I told Belle of my glorious days of hedonistic sexual promiscuity, how’d I’ve been to Nice and the isle of Greece while I sipped champagne on a yacht. I
lamented how I had moved like Harlow in Monte Carlo and showed them what I’ve got.
How’d I’d been undressed by kings and seen some things that a gay boy ain’t
s’pose to see, how sadly I’d been to paradise but I’ve never been to me.

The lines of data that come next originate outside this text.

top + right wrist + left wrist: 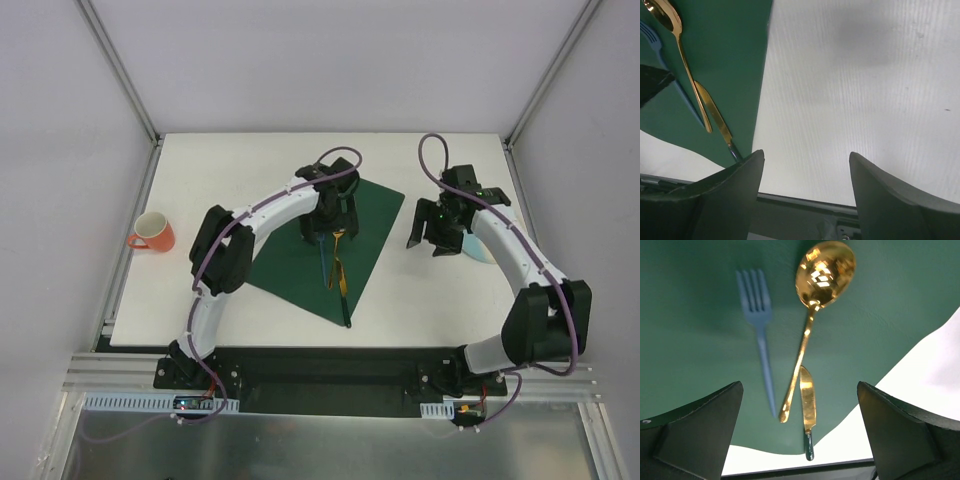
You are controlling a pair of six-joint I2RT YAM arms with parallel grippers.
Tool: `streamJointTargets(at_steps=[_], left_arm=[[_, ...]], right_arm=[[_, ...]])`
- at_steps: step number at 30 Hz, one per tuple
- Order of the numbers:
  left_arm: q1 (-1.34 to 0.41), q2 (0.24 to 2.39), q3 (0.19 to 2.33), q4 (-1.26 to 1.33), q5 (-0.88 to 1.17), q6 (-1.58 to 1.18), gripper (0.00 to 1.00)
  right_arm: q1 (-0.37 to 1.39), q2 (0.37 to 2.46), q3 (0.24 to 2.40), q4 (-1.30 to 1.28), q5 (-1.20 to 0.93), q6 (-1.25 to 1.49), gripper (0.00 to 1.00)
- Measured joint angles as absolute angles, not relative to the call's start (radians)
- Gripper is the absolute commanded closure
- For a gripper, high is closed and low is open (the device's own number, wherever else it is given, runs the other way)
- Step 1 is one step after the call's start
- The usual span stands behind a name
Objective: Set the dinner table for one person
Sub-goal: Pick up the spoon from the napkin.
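The white dinner table [230, 170] carries a dark green placemat [290, 265]. On the mat lie a blue fork [757, 305], a gold spoon [822, 275] and a gold knife with a dark handle [807, 400], side by side. The knife's handle tip reaches over the mat's near edge. They also show in the top view: the fork [323, 262], the spoon [337, 262] and the knife [344, 298]. My left gripper [332, 230] hovers over the cutlery, open and empty [800, 440]. My right gripper [428, 243] is open and empty above bare table right of the mat [807, 195].
An orange mug [150, 232] stands at the table's left edge. A pale blue dish [481, 250] sits at the right, partly hidden under my right arm. Grey walls enclose the table on three sides. The mat's edge [730, 60] shows in the right wrist view.
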State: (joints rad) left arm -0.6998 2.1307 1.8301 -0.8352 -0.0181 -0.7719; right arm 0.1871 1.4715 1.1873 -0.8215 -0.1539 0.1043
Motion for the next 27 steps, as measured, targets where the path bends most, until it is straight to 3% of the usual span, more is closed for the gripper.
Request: streamJointTargets(at_steps=[10, 20, 22, 23, 26, 27], left_arm=[[-0.759, 2.187, 1.829, -0.879, -0.079, -0.880, 0.01], [-0.760, 2.231, 1.821, -0.882, -0.134, -0.908, 0.01], [-0.760, 2.265, 1.856, -0.891, -0.135, -0.900, 0.05], [-0.759, 2.273, 1.871, -0.895, -0.137, -0.899, 0.10], [-0.760, 2.307, 1.926, -0.896, -0.142, -0.886, 0.55], [-0.760, 2.313, 1.938, -0.894, -0.142, -0.879, 0.74]], right_arm=[[0.187, 1.237, 1.179, -0.901, -0.088, 0.116, 0.27], [0.187, 1.160, 1.085, -0.955, -0.084, 0.107, 0.27], [0.187, 1.141, 1.069, -0.963, -0.083, 0.104, 0.27], [0.187, 1.131, 1.061, -0.966, -0.084, 0.104, 0.27], [0.187, 1.100, 1.028, -0.969, -0.086, 0.105, 0.27], [0.187, 1.091, 1.018, -0.971, -0.087, 0.107, 0.27]])
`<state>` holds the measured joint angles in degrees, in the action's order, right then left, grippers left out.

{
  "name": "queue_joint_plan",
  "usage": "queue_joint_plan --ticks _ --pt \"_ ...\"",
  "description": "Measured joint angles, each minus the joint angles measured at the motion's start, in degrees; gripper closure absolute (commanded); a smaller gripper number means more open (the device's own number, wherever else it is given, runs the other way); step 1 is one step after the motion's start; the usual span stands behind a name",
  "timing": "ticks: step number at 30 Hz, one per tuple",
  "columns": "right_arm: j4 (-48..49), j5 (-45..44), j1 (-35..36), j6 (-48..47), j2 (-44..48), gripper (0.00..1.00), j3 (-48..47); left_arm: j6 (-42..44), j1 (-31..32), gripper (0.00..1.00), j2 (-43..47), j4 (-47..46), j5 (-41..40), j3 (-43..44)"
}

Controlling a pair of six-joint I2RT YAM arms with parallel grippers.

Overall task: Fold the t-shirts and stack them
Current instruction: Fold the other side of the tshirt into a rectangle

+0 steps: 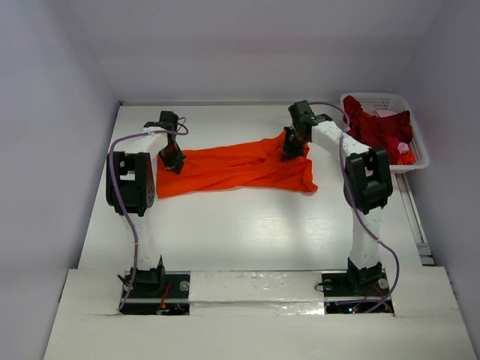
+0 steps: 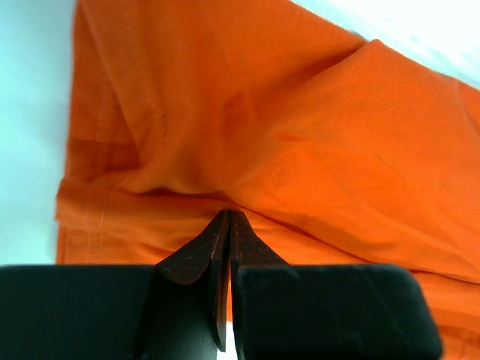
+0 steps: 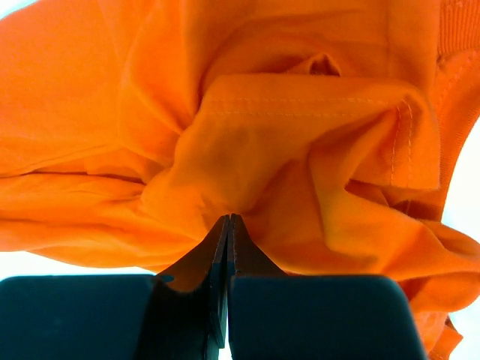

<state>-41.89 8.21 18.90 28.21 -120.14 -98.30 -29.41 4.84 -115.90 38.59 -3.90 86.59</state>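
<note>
Cloth fills both of your wrist views: the orange t-shirt lies stretched in a long, rumpled band across the surface, to the left of the white basket and apart from it. Your right gripper sits at the end of the shirt nearer the basket. Its fingers are pressed together on a bunched fold, and hems and stitching crowd around the tips in the right wrist view. Your left gripper is at the end of the shirt farther from the basket, likewise clenched, its tips meeting on a ridge of fabric drawn up toward them. Between the two the cloth is twisted and creased, and the corner nearest the basket spreads toward you in a loose flap on the surface. Inside the basket you have a heap of dark red t-shirts, piled above its rim on the side facing the orange shirt.
</note>
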Motion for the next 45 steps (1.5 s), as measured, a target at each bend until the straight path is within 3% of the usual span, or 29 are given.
queue_joint_plan --ticks 30,37,45 --pt "-2.84 2.05 0.00 7.56 -3.78 1.00 -9.38 0.00 -0.02 1.00 0.92 -2.34 4.24 -3.89" --pt "-6.01 -1.75 -0.02 7.56 -8.50 1.00 -15.56 -0.02 -0.02 1.00 1.33 -2.34 3.80 -4.50" --pt "-9.66 -9.22 -0.07 8.15 -8.52 1.00 -13.42 0.00 -0.02 1.00 1.33 -2.34 3.78 -4.50"
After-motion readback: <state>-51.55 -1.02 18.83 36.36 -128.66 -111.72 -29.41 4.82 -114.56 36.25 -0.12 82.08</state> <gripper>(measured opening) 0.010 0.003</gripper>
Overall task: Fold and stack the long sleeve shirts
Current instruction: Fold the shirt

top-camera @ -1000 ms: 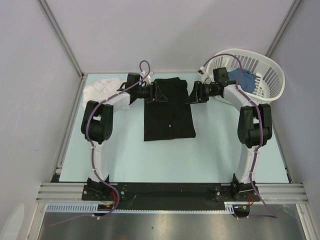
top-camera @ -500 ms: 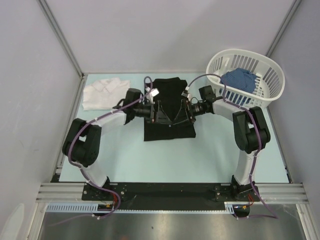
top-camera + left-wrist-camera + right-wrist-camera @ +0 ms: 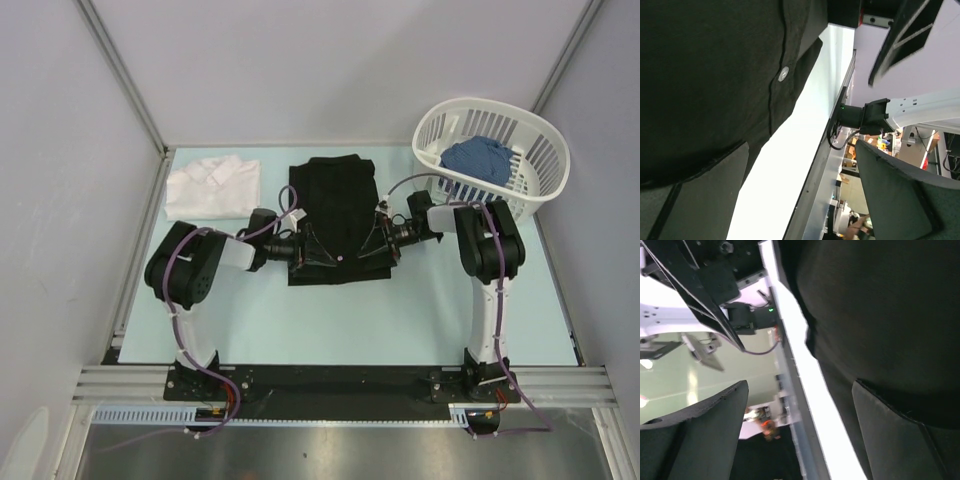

As tiny tears rolled down Belle’s carefully powdered cheeks, she blew her Shiksa nose into a tiny gold satin handkerchief. She collected herself, rose and as dozens of cute, fuzzy woodland creatures suddenly surrounded us, Belle began to sing in the sweetest, clearest voice.
Hey lady, you lady
cursing at your life
you’re a discontented father
with a hideous, shallow life
I `ve no doubt
you dream about the things you never do
but I wish someone had a talk to me like I wanna talk to you
Please lady please lady
don’t just walk away
Cause I have this need to tell you
why I’m not alone today
I can see so much of me
still living in your eyes
won’t you share a part
of a weary heart that has lived a million lives?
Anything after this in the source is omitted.